**Task requirements:** Among the entries below, find every line that has "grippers" and pull it out.

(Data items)
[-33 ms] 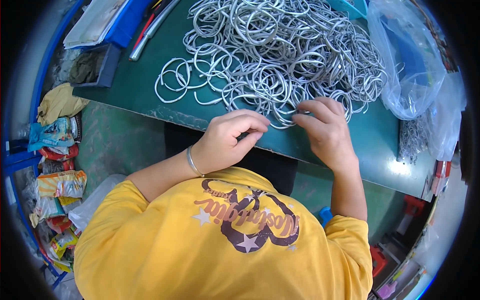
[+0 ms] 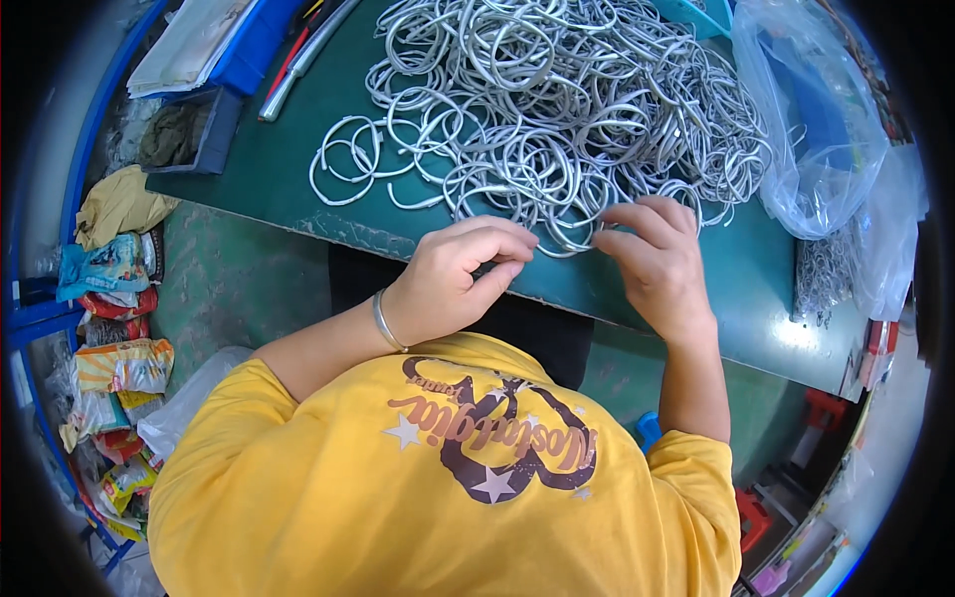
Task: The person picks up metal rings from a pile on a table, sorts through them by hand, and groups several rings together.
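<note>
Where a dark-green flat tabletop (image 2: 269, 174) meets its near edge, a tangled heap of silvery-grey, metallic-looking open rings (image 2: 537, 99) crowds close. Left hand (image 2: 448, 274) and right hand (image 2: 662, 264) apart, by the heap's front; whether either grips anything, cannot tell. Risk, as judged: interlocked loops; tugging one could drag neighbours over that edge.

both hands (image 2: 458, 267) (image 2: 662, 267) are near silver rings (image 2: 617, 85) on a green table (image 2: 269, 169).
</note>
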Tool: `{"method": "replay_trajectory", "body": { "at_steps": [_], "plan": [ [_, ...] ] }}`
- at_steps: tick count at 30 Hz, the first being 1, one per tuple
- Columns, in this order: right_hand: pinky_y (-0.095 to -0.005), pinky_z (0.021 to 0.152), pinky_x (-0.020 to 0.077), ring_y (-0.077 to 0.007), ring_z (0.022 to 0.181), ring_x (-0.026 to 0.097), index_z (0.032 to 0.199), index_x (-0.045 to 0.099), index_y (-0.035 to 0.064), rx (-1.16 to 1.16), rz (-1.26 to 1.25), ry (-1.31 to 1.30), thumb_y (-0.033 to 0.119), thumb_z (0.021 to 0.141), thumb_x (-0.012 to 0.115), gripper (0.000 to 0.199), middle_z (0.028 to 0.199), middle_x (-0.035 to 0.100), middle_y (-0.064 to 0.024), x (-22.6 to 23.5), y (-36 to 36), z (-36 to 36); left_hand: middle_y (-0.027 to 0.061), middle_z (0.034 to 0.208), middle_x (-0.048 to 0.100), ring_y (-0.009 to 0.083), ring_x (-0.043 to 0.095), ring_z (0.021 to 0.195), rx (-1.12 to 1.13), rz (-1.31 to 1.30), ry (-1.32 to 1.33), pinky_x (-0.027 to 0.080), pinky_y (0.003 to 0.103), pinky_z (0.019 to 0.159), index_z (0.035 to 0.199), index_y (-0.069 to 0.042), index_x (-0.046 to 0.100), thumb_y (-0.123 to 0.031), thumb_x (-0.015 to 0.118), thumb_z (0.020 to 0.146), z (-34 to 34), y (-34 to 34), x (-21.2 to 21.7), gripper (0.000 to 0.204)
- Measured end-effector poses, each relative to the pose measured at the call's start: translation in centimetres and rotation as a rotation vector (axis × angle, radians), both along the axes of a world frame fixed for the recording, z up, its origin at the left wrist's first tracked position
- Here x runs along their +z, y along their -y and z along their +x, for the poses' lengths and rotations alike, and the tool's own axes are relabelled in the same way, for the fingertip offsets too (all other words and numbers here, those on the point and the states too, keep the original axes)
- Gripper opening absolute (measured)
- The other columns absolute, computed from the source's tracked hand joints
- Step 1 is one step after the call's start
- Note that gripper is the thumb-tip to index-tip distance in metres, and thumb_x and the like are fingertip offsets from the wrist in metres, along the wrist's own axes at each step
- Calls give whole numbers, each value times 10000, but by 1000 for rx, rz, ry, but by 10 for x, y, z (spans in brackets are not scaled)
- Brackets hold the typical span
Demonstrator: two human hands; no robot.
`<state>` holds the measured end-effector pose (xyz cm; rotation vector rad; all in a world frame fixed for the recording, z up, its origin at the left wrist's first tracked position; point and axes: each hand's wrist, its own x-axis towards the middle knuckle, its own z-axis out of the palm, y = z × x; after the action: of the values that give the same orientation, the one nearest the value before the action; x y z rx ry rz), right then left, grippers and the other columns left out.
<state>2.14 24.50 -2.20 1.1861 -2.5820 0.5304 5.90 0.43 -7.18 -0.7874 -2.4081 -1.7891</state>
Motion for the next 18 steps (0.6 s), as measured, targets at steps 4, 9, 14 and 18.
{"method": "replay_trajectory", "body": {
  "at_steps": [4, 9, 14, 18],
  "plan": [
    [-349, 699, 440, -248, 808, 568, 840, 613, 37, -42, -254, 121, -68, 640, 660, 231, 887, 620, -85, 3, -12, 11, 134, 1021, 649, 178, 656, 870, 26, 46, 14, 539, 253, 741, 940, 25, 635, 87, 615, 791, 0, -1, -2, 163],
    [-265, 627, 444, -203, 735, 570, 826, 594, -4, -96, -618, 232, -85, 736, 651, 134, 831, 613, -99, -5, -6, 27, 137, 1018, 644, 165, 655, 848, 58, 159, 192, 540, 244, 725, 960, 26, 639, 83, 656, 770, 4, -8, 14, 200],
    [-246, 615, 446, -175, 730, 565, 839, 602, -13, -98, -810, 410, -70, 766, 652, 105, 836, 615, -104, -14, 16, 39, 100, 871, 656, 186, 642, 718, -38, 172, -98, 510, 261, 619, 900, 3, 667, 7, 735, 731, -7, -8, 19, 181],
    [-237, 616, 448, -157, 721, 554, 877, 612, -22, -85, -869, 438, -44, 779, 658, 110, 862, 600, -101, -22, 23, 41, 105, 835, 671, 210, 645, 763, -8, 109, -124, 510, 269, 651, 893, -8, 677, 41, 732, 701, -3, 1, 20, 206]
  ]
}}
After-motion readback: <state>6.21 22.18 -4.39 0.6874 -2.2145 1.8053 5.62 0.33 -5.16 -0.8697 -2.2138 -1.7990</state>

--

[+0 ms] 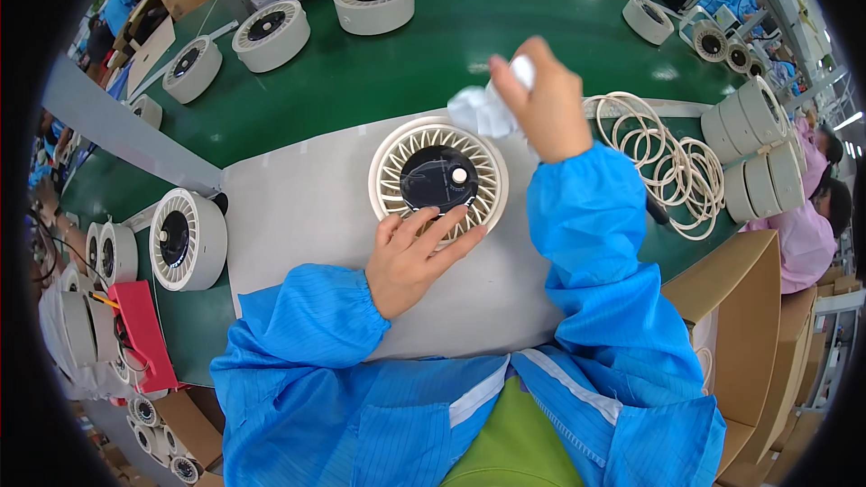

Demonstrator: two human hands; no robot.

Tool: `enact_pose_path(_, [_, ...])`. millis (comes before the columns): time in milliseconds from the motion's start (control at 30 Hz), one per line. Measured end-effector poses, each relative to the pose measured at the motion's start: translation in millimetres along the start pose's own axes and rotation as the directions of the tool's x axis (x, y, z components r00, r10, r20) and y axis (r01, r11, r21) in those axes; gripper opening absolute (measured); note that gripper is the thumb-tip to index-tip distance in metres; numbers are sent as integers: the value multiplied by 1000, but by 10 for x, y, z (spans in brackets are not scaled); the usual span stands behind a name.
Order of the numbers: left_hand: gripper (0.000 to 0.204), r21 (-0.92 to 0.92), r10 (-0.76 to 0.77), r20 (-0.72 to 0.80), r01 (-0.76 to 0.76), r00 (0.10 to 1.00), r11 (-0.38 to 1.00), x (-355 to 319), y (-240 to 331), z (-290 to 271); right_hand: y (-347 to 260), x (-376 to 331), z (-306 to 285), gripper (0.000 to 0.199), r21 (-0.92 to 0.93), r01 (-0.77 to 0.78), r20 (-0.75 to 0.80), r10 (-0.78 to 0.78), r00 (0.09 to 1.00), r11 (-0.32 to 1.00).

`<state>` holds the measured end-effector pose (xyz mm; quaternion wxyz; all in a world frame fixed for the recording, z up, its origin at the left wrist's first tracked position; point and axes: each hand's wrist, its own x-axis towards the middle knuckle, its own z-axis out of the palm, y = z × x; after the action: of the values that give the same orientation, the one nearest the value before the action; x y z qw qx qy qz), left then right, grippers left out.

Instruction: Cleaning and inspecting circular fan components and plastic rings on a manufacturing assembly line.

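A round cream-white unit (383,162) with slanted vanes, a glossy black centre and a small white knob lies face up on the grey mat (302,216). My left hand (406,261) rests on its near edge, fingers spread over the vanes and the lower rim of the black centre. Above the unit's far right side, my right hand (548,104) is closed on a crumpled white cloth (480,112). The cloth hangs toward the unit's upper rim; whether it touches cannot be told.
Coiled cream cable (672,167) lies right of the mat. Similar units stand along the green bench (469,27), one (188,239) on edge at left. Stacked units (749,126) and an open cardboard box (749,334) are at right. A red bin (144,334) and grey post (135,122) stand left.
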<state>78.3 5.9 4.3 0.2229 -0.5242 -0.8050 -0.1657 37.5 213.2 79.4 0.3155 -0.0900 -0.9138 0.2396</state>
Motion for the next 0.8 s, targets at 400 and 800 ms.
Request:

**Response to this exercise:**
`<state>` holds the measured end-effector pose (xyz cm; rotation vector rad; all in a world frame fixed for the recording, z up, its origin at the left wrist's first tracked position; point and axes: each hand's wrist, its own x-axis towards the middle knuckle, its own z-axis out of the palm, y = z × x; after the action: of the values that give the same orientation, the one nearest the value before the action; x y z rx ry rz), right then left, grippers and the other columns left out.
`<state>` holds the measured end-effector pose (xyz mm; quaternion wxyz; all in a world frame fixed for the recording, z up, its origin at the left wrist's first tracked position; point and axes: each hand's wrist, its own x-axis towards the middle knuckle, its own z-axis out of the palm, y = z × x; after the action: of the values that give the same orientation, the one nearest the value before the action; x y z qw qx qy qz), left then right, grippers left out.

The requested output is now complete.